Movement of the Pipeline Device
After being placed in the artery, the pipeline embolization device can migrate or collapse, raising the risk of blocking blood flow in the parent artery, or leaving the aneurysm vulnerable to rupture again. If the Pipeline device fails to resolve the aneurysm on its own, or becomes dislodged, another procedure to place a second PED or introduce coiling into the aneurysm may be needed.
Risks Can Be Avoided
Although any surgery, especially to the brain, poses risks, some of the risks related to pipeline embolization can be reduced or avoided altogether. Choosing an experienced endovascular surgeon and care team with extensive training in performing pipeline procedures is a key factor in reducing the risk of adverse outcomes.
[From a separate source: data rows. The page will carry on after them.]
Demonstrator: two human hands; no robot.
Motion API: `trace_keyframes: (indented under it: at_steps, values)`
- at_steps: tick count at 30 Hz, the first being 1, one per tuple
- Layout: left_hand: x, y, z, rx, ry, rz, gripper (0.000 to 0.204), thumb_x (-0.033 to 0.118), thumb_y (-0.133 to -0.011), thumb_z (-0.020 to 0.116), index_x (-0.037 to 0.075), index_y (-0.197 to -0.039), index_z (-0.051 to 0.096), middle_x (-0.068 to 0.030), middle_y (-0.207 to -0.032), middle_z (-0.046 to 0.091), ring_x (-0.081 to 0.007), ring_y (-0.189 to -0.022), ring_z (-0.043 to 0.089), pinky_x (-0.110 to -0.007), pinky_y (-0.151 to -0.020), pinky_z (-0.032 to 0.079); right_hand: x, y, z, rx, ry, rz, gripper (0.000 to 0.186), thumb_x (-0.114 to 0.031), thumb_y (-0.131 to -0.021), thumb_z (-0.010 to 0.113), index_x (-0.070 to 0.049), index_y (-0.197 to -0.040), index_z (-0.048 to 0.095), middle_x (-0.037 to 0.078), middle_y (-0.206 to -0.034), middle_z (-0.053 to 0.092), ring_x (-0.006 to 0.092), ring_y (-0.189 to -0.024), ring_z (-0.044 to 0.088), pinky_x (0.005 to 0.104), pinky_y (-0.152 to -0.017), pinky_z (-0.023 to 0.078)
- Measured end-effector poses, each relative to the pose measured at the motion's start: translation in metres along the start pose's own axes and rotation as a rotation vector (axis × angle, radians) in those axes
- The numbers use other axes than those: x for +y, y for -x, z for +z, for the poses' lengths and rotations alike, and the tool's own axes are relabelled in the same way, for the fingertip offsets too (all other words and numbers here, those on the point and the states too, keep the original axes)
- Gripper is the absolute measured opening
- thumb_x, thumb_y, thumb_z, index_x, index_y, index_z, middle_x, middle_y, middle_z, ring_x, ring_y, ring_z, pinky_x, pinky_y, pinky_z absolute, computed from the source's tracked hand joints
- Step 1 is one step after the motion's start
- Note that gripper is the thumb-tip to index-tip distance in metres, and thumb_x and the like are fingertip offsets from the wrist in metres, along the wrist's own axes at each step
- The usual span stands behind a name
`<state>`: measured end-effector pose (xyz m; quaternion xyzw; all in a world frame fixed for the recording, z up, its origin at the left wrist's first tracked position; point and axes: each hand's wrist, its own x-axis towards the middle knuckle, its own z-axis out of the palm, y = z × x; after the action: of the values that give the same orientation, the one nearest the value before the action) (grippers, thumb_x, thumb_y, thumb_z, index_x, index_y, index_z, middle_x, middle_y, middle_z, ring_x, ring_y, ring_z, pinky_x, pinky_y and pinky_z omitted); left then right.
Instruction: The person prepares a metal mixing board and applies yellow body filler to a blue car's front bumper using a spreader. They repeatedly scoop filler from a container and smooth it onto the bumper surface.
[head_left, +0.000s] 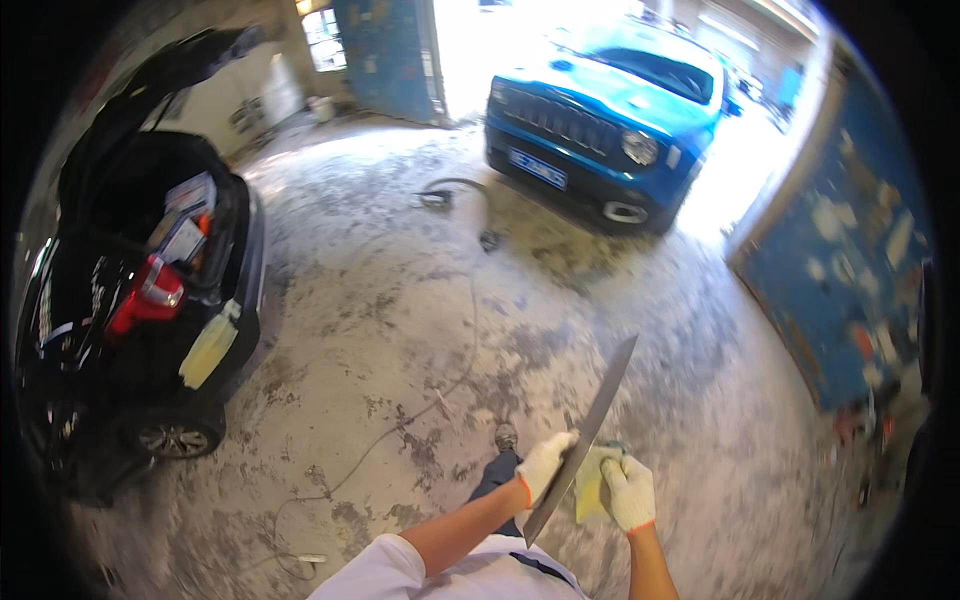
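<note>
Left grip [547,468]: holds grey strip [588,430] | right grip [630,491]: pinches yellowish piece [589,492]

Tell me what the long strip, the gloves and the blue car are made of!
Strip: perhaps metal; it looks thin, grey and dull, but plastic is possible.
Gloves: probably cloth, matt and off-white; they bend and wrinkle softly.
Blue car: body likely painted metal, glossy; bright light glints off it.

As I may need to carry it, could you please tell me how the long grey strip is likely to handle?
The long grey strip looks fairly stiff, running nearly straight past the left hand. It is probably light for its size, being thin. With both ends projecting beyond the grip, it may pivot if held loosely.
</note>
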<state>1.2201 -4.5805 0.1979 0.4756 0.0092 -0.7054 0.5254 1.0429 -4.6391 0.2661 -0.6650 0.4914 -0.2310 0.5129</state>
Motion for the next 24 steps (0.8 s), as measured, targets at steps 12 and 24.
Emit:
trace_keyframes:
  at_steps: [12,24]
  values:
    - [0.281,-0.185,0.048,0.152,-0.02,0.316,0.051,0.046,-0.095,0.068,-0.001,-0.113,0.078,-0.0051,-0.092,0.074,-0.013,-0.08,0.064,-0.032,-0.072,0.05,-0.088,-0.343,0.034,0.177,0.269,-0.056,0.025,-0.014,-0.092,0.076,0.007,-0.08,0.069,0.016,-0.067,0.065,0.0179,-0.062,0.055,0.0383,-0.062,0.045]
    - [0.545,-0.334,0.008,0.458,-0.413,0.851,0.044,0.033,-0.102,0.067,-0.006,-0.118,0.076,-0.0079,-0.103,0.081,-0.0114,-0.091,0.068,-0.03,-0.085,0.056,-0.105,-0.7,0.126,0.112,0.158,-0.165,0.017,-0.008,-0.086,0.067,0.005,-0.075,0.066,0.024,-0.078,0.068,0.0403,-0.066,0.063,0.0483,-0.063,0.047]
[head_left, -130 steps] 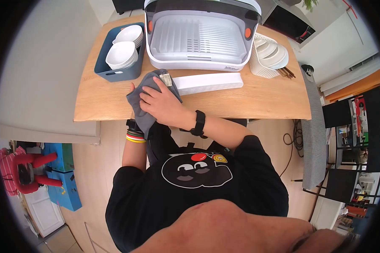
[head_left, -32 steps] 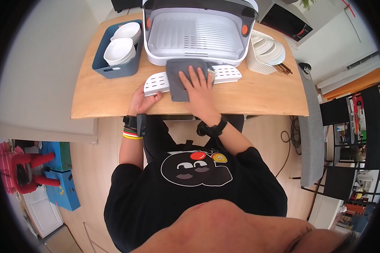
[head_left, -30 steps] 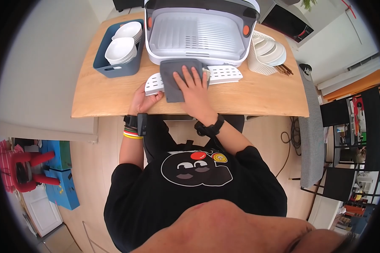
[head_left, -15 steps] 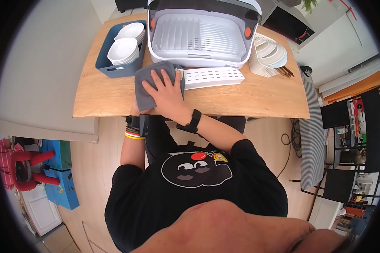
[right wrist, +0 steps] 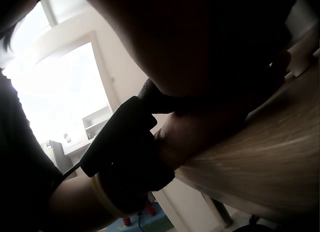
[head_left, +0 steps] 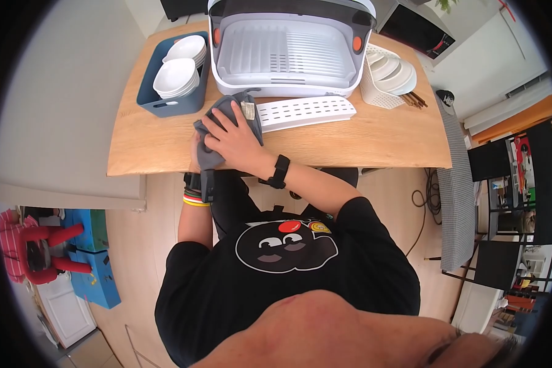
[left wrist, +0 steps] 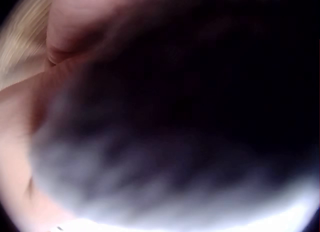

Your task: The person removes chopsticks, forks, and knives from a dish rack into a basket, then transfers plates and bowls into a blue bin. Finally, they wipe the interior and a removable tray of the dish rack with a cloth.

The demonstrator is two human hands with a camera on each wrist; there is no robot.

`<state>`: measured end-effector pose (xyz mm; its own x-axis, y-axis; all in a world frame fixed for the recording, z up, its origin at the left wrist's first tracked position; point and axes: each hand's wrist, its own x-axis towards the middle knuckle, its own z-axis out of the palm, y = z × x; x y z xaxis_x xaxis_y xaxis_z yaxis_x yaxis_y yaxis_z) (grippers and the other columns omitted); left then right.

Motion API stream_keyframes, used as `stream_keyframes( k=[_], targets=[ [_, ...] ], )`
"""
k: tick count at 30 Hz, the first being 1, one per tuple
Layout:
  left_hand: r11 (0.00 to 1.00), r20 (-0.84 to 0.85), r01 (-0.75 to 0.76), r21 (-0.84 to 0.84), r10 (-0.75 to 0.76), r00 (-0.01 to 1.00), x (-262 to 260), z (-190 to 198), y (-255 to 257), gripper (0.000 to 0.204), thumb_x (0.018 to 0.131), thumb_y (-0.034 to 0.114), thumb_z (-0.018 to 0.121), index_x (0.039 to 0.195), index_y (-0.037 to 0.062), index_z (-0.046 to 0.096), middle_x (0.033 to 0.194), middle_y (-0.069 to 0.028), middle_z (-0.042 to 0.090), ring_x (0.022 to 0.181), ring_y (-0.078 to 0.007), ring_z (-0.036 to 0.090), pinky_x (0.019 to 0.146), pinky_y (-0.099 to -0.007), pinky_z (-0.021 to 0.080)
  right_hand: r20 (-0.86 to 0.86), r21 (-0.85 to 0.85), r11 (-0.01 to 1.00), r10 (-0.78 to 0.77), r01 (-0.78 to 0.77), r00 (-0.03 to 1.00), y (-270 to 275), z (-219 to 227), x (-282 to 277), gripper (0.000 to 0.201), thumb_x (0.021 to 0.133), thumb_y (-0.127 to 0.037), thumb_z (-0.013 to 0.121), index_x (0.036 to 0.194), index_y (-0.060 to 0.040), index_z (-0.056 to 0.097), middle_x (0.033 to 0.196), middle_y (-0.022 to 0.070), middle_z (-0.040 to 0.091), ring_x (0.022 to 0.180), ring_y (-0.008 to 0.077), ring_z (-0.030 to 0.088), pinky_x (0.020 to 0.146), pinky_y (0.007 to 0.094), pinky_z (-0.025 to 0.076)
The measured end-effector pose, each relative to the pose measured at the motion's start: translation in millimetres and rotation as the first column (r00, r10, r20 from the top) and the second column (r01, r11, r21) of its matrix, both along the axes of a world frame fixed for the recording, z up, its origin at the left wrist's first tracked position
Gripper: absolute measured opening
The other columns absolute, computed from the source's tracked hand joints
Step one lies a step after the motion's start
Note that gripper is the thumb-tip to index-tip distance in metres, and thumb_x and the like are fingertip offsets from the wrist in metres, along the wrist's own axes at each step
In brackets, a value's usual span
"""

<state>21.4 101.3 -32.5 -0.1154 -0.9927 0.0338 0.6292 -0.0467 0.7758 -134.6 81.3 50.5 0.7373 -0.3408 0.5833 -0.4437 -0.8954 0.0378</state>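
Observation:
A grey cloth (head_left: 210, 159) covers the left end of a long white slotted tray (head_left: 306, 113) in the head view. My right hand (head_left: 234, 144) lies over the cloth, its fingers bent around it at that end. Beneath the cloth, my left hand (head_left: 194, 152) is mostly hidden, so its grip cannot be made out. Dark, blurred fabric fills much of the left wrist view, with part of my left hand (left wrist: 20, 137) along the left side. The right wrist view is very dark and shows no clear grip.
Behind the tray stands a large white dish rack (head_left: 288, 91) with a dark raised lid. A blue bin (head_left: 175, 108) of stacked white bowls is at left. To the right, a white basket (head_left: 380, 99) holds dishes beside brown chopsticks (head_left: 413, 100). The wooden tabletop (head_left: 349, 147) ends near my body.
Since half a second ago, the cloth has bunched and folded around the tray's left end, showing its label. My right hand's fingers have bent, where they lay spread flat before.

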Motion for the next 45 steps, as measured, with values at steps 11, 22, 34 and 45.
stream_keyframes(
  k=[11,22,34,45],
  targets=[
    [0.948,-0.613,0.317,-0.013,-0.258,0.747,1,8,-12,0.055,0.096,0.047,0.034,0.128,0.0032,0.046,0.126,-0.0148,0.053,0.113,-0.0298,0.052,0.098,-0.0397,0.042,-0.067,0.035,0.998,0.046,-0.044,0.997,7,-14,-49,0.046,0.071,-0.009,0.061,0.116,-0.0198,0.058,0.141,-0.0037,0.04,0.131,0.0199,0.034,0.107,0.0559,0.021],
    [0.898,-0.646,0.426,0.114,-0.259,0.718,-4,12,-22,0.042,0.098,0.024,0.033,0.129,-0.0028,0.042,0.13,-0.0192,0.049,0.12,-0.0314,0.047,0.102,-0.0439,0.036,-0.07,0.227,0.958,-0.162,0.174,0.984,26,-15,-99,0.068,0.064,-0.005,0.065,0.128,-0.0212,0.052,0.143,-0.0019,0.036,0.132,0.0238,0.031,0.104,0.0628,0.017],
    [0.917,-0.615,0.291,0.271,-0.068,0.785,-6,14,-17,0.039,0.098,0.02,0.031,0.127,-0.0027,0.042,0.13,-0.0206,0.047,0.119,-0.0333,0.047,0.099,-0.0467,0.039,-0.036,0.295,0.852,-0.443,0.433,0.896,37,-22,-139,0.077,0.057,-0.002,0.066,0.13,-0.0215,0.049,0.145,0.0069,0.033,0.134,0.0312,0.027,0.105,0.0629,0.013],
    [0.913,-0.506,0.208,0.352,-0.002,0.863,-3,7,-17,0.037,0.096,0.023,0.038,0.122,-0.003,0.047,0.123,-0.019,0.053,0.115,-0.0311,0.051,0.096,-0.0446,0.043,0.094,0.281,0.736,-0.66,0.616,0.745,34,-34,-185,0.067,0.066,-0.016,0.067,0.131,-0.0174,0.049,0.142,0.0235,0.029,0.133,0.0446,0.02,0.105,0.0631,0.01]
  ],
)
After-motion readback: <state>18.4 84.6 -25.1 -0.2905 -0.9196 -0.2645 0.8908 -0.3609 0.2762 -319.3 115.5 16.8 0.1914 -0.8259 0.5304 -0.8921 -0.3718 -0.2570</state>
To reduce the risk of blood clotting, patients typically begin a regimen of anticoagulants such as Plavix in the days before surgery and continue taking these medications in the weeks and months afterward. During the procedure, constant, real-time monitoring of the microsurgical placement of catheters and the PED can reduce the risk of complications such as stroke, nerve and artery damage.
After the procedure, carefully following post-surgery discharge instructions and scheduling follow-ups as recommended helps your doctors identify potential problems and take the appropriate steps to address them. Periodic tests such as MRI and cerebral angiography can check the placement of the pipeline embolization device and monitor the status of the aneurysm.
A pipeline embolization device can resolve up to 95 percent of unruptured aneurysms – including many once considered too difficult to treat by other means. With fewer risks and a shorter hospital stay and at-home recovery time than other alternatives, this minimally invasive procedure can prevent the potentially devastating effects of a ruptured aneurysm. Your doctors and healthcare team will work with you to achieve the best outcome from your pipeline embolization procedure.